In this example we have not assumed any knowledge about the underlying distribution except for the exisitence of a common median θ for the Z's. Thus our ignorance cannot be summed up as finitely many unknown numbers. Hence this is a nonparametric statistical inference problem.

Example: Suppose we X₁,...,X_n iid with continuous density f, which is unknown. We want to estimate f.

Exercise 0.1: Why did we need the continuity assumption on f?

Exercise 0.2: Think of a nonparametric inference situation in regression.
In the model "Y=&alpha+βX+ε, we may have ε's iid with some unknown distribution F. Or, we may have the model Y=f(X)+ε, where f itself is some unknown continuous function.

Semiparametric problems

Some people like to call the sleeping pill example as a semiparametric problem, because here we are interested in only one unknown number, θ, though θ is not the only unknown quantity.

Distribution-free techniques

At the heart of any nonparametric statistical inference problem sits a distribution-free technique.

Example: (Sign test) We are continuing with the sleeping pill example.
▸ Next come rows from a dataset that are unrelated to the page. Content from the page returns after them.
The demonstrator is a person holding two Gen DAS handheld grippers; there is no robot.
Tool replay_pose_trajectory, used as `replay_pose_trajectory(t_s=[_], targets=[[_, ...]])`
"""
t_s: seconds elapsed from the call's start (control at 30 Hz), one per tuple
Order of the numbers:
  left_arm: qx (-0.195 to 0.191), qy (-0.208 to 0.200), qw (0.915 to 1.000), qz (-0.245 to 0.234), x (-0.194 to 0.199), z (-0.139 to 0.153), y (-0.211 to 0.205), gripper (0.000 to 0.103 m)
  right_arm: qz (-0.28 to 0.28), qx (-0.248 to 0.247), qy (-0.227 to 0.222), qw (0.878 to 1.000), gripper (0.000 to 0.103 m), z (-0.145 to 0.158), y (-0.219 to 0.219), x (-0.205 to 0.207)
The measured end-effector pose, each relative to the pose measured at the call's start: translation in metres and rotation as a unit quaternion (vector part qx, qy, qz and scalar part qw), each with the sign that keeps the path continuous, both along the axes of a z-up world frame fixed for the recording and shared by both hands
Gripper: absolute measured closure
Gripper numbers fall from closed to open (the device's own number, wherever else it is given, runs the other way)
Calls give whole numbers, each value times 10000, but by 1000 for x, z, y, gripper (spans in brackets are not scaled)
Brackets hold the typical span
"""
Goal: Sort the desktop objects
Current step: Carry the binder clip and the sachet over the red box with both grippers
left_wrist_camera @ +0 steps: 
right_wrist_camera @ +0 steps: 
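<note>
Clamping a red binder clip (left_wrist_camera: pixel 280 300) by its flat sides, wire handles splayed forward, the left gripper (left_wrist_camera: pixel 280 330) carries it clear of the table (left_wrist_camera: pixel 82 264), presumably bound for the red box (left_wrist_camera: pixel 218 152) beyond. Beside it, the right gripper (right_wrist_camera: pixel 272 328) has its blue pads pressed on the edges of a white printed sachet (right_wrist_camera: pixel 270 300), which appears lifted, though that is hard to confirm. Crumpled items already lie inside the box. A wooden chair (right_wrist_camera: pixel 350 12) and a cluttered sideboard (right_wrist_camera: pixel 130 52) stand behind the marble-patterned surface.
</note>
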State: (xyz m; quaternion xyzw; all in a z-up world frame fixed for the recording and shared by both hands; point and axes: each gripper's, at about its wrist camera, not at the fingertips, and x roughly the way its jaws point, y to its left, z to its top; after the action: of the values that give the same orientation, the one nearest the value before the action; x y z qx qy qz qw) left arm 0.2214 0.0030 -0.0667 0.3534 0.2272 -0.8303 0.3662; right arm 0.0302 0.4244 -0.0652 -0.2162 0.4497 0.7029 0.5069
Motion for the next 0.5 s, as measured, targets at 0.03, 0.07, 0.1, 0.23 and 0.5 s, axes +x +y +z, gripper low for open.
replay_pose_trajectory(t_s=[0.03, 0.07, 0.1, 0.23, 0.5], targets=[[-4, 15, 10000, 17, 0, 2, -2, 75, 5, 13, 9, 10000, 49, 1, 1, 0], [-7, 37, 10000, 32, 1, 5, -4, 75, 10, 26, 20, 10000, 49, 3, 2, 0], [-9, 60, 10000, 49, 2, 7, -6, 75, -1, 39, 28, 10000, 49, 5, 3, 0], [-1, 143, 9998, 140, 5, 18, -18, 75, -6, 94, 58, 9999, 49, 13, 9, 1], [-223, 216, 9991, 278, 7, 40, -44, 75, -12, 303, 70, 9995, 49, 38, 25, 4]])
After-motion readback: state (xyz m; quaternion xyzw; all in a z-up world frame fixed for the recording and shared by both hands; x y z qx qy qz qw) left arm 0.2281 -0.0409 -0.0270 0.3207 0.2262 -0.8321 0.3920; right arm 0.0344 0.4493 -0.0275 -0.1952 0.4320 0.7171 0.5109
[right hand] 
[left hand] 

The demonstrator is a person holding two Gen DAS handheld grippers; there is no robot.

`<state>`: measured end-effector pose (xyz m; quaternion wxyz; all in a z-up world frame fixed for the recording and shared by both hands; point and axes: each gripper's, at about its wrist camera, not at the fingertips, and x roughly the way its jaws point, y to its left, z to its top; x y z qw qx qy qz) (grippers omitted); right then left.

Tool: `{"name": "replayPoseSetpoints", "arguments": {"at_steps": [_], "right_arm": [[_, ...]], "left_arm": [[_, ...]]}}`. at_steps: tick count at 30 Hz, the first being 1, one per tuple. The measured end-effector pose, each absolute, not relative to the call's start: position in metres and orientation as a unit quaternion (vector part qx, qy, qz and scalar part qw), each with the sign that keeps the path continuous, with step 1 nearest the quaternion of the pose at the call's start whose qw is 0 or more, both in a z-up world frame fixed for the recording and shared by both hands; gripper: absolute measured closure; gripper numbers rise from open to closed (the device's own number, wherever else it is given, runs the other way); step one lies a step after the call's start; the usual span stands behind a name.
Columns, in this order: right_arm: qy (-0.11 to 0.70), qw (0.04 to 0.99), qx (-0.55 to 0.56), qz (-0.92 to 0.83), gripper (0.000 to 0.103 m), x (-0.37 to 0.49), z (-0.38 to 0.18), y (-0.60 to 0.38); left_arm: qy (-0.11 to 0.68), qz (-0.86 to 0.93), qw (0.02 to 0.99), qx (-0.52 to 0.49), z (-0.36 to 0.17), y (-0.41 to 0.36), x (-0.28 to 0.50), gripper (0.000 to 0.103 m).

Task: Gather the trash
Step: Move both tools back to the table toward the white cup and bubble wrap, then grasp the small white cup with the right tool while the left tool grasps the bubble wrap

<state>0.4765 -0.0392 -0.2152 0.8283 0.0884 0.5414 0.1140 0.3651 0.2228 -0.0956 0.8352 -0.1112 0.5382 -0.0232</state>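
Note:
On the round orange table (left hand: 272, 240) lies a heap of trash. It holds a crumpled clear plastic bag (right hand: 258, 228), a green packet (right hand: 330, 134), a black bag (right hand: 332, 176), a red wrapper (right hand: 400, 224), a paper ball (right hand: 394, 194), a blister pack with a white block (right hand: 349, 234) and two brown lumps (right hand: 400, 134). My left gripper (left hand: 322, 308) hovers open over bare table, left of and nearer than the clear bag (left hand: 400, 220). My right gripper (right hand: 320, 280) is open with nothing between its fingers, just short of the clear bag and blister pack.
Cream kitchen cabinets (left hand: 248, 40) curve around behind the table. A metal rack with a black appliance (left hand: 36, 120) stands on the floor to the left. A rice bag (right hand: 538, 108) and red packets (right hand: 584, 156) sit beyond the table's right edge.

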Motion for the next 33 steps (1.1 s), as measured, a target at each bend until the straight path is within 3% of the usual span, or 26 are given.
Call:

Assume that the Z_i's are continuous random variables. Let the observed Z_i's be
-2.3, 3.9, 2.5, -2.1, -3.4, 1.4, 2.4, 1.9
Consider the signs
-1,+1,+1,-1,-1,+1,+1,+1
Count the +1's: T = 5. Reject H₀ for "large" T. How large is "large"? To answer this we need to know the distribution of the test statistic T under H₀. It is Bin(8,0.5). If n is large, T is approxly N(n/2, n/4)) under H₀.

In this example T is called a distribution-free test statistic under H₀. Here H₀ is a composite hypothesis. In fact it is infinite dimensional in the sense that a null distribution cannot be specified completely by specifying just a finite collection of numbers. But still T has a distribution that is free of F. Classical nonparametric inference proceeds by cleverly constructing such distribution-free statistics. Thus classical nonparametric statistical inference is more or lesss a list of such statistics. However, not all problems have such a handy distribution-free statistic. For these problems one uses computation-intensive modern nonparametric inference, that we shall learn about.

Exercise 0.3: Compute the power of the sign test for the alternative θ = 5, assuming that the Z_i's are iid with some unknown, common, continuous distribution. Sample size, n=1000.
[Hint: Can you do it if the Z_i's are iid N(5,1)?]